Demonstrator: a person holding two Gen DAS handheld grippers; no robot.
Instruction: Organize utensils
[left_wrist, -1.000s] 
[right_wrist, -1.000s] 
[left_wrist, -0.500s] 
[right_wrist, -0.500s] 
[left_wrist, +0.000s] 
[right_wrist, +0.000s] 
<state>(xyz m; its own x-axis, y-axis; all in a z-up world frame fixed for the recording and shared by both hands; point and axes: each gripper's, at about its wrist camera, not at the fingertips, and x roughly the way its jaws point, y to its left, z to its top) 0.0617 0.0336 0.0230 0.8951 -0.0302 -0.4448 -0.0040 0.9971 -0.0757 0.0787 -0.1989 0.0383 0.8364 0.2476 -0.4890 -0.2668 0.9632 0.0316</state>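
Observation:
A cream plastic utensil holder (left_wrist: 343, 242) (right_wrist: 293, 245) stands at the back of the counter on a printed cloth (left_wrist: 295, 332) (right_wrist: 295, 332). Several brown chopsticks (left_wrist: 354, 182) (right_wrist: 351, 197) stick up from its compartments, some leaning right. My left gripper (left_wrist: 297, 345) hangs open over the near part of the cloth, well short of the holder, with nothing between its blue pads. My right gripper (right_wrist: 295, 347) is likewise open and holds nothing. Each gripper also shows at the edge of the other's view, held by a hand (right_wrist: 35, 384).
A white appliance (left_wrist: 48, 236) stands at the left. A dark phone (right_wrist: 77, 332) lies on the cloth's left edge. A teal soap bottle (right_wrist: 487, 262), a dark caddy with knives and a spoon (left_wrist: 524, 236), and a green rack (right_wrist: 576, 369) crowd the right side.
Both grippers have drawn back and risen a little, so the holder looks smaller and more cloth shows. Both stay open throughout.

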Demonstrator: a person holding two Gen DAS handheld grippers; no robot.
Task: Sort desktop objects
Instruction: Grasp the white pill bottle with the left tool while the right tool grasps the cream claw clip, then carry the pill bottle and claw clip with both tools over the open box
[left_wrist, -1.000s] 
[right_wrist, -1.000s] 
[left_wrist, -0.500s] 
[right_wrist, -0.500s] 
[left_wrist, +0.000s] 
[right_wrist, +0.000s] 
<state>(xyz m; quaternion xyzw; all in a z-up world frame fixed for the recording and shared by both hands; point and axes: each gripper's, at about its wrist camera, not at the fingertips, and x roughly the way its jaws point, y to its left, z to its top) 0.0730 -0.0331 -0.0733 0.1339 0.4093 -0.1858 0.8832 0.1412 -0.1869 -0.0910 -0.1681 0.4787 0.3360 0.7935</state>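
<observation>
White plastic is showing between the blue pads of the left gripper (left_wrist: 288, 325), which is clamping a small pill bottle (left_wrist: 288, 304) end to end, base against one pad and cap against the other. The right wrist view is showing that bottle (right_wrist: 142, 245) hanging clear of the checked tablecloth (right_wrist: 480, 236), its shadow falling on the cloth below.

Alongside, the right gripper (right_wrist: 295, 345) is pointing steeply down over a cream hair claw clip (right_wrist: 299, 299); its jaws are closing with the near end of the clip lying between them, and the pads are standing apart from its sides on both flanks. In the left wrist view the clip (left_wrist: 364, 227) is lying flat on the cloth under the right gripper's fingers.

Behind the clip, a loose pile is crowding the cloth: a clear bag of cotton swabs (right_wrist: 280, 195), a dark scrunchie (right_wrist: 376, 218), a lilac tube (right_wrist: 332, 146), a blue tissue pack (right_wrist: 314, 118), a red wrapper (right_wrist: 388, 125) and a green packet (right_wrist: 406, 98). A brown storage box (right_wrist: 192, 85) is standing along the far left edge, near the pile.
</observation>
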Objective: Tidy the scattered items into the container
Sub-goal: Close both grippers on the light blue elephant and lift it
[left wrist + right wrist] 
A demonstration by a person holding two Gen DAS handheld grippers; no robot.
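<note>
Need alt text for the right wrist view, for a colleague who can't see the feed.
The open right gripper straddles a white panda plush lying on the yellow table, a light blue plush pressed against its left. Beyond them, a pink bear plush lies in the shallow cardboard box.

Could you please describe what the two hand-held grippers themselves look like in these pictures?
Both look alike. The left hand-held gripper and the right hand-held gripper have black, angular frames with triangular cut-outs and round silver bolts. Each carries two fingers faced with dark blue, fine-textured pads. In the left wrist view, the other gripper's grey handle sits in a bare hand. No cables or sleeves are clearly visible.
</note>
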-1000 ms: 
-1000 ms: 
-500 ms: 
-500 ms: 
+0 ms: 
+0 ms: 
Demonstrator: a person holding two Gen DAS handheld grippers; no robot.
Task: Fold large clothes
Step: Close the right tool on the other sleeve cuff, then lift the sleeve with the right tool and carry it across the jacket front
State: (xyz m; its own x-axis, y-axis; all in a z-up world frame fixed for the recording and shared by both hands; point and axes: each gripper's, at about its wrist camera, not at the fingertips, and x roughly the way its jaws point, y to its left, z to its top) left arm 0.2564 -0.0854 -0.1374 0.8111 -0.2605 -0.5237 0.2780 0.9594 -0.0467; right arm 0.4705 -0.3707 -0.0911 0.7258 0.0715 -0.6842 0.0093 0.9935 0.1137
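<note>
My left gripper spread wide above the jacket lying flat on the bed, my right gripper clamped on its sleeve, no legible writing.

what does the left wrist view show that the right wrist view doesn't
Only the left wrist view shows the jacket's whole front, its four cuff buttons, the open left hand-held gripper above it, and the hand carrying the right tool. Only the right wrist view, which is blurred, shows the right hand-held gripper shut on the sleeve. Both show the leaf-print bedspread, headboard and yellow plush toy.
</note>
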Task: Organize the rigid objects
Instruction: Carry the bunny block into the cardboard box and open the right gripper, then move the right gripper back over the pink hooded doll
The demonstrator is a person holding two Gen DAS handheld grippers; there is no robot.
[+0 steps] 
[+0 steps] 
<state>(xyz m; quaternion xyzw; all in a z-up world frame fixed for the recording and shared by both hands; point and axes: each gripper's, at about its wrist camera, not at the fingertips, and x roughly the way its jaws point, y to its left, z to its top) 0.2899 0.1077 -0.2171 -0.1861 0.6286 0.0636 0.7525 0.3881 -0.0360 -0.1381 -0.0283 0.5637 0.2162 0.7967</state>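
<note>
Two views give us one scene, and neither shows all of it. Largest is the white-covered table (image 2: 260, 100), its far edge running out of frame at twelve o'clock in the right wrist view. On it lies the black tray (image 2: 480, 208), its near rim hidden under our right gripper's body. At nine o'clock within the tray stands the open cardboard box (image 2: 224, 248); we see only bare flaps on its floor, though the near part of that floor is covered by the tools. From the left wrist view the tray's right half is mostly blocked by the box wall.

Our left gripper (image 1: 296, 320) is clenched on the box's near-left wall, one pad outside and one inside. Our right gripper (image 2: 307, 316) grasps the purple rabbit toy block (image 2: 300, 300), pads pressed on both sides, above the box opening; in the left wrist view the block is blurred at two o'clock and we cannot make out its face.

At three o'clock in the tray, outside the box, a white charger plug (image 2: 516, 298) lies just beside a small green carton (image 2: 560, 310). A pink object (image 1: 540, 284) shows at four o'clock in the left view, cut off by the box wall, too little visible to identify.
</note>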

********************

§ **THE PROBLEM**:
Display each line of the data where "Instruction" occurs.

§ **EXERCISE SOLUTION**:
Instruction: Organize utensils
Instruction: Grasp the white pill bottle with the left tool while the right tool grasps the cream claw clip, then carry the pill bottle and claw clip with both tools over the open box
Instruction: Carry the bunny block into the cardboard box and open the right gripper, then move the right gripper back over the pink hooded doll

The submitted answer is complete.